Durante un rato nadie habló. Al
cabo, Mr. Skinner logró sobreponerse a la impresión recibida.
–Pertenezco a una profesión
jurídica. Soy abogado y tengo ciertos deberes. Siempre he tenido una actuación
honrada, y tú me has colocado en una posición monstruosa.
Vaciló, buscando las palabras
que jugaban al escondite en su mente turbada. Millicent le miraba con ojos
burlones.
–¿Qué es lo que vas a hacer?
–Fue un asesinato… Eso es lo que
fue. ¿Crees que puedo hacerme cómplice de él?
–No digas tonterías, papá –dijo
Kathleen de pronto–. No puedes delatar a tu propia hija.
–Me has puesto en una posición
monstruosa –repitió Mr. Skinner.
Millicent, de nuevo, se encogió
de hombros.
–Ustedes me obligaron a que lo
contara. Lo había guardado bastante tiempo para mi sola. Ya era tiempo de que
también ustedes lo supieran.
En aquel momento la puerta se
abrió, apareciendo un criado.
Kathleen tuvo la presencia de
ánimo suficiente para decir algo, y el criado se retiró.
–Me parece que lo mejor sería
que nos fuéramos –propuso Millicent.
–Yo no puedo ir a la fiesta
ahora –le repuso su madre–. Estoy trastornada. ¿Cómo podré dar la cara a los
Greenwood y al obispo, que quiere ser presentado a ti?

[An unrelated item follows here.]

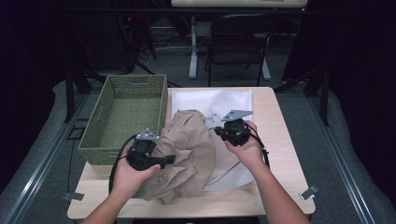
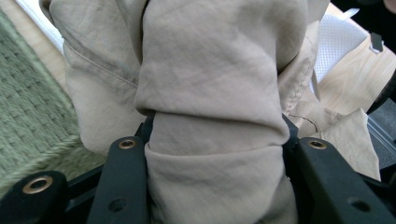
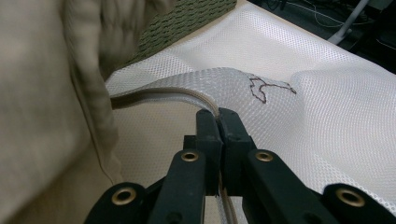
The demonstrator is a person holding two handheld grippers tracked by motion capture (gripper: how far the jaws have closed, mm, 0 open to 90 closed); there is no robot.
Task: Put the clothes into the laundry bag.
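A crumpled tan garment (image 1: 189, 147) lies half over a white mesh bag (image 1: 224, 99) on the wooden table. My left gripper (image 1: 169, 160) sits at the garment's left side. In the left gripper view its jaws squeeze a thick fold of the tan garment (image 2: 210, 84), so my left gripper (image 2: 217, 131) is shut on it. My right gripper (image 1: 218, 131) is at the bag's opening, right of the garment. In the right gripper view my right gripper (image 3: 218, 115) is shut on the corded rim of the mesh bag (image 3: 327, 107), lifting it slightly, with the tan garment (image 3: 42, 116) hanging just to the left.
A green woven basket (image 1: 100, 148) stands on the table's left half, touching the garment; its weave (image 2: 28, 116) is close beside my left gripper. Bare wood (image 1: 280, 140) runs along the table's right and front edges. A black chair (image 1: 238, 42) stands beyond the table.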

Millicent hizo un gesto de
indiferencia. Sus ojos seguían conservando la misma expresión irónica de
siempre.
–Debemos ir, mamá –opinó
Kathleen–. Les extrañaría mucho que faltáramos… –se volvió hacia Millicent
llena de ira–. ¡Ah…! ¡Es todo tan terriblemente espantoso!
Mrs. Skinner miró a su marido
sin saber qué hacer. Él se acercó a ella dándole la mano para que se levantara
del sofá.
–Debemos ir, a pesar de todo
–dijo.
–Y con las plumas en mi sombrero
que el mismo Harold me regaló –suspiró Mrs. Skinner levantándose.

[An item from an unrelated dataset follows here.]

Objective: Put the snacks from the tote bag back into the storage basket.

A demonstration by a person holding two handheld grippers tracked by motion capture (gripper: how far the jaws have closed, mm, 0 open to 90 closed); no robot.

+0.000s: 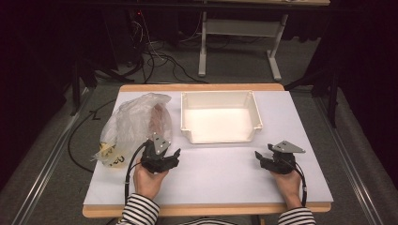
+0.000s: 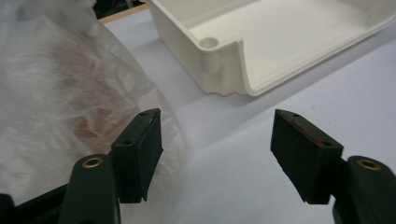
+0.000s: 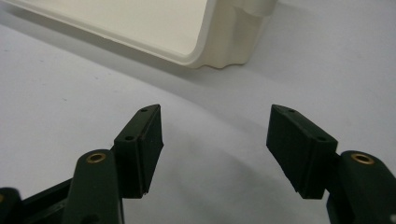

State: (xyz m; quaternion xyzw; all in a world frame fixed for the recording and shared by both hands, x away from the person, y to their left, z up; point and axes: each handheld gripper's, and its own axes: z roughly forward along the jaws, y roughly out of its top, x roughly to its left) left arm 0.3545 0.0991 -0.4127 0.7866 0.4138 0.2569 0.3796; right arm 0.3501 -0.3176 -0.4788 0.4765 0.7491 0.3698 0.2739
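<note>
A crumpled clear plastic bag [image 1: 131, 124] lies at the table's left, with brownish and yellow items showing through it. A white open-fronted bin [image 1: 220, 117] stands at the table's middle back. My left gripper [image 1: 172, 156] rests just in front of the bag, open, nothing between its jaws; in the left gripper view the bag [image 2: 60, 102] lies beside the left jaw and the bin [image 2: 280, 42] is ahead. My right gripper [image 1: 261, 157] sits open at the right front, and the bin's corner [image 3: 224, 42] is ahead of it.
The white table top [image 1: 216, 173] has a wooden edge. Cables trail from each gripper toward the person's striped sleeves. Beyond the table, the legs of a desk frame [image 1: 202, 51] and floor cables [image 1: 159, 56] stand in a dark room.
</note>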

Salieron de la habitación,
siguiéndolos Kathleen inmediatamente y Millicent dos o tres pasos detrás.
–Ya se acostumbrarán. Al
principio –afirmó con la mayor tranquilidad– me pasaba el tiempo pensando en lo
mismo. Ahora llego a olvidarme de ello durante dos o tres días. Sería,
diferente si hubiera algún peligro.
Nadie contestó. Cruzaron el hall
y salieron por la puerta principal. Subieron al coche. Las señoras en el
asiento de detrás y Mr. Skinner junto al chofer. El coche no tenía arranque
eléctrico y Davis tuvo que dar a la manivela. Mr. Skinner se volvió, mirando a
Millicent con petulancia.
–Nunca me lo debías haber dicho…
Has sido muy egoísta.
Davis ocupó su sitio y el auto
se puso en marcha hacia el garden-party de los Canon.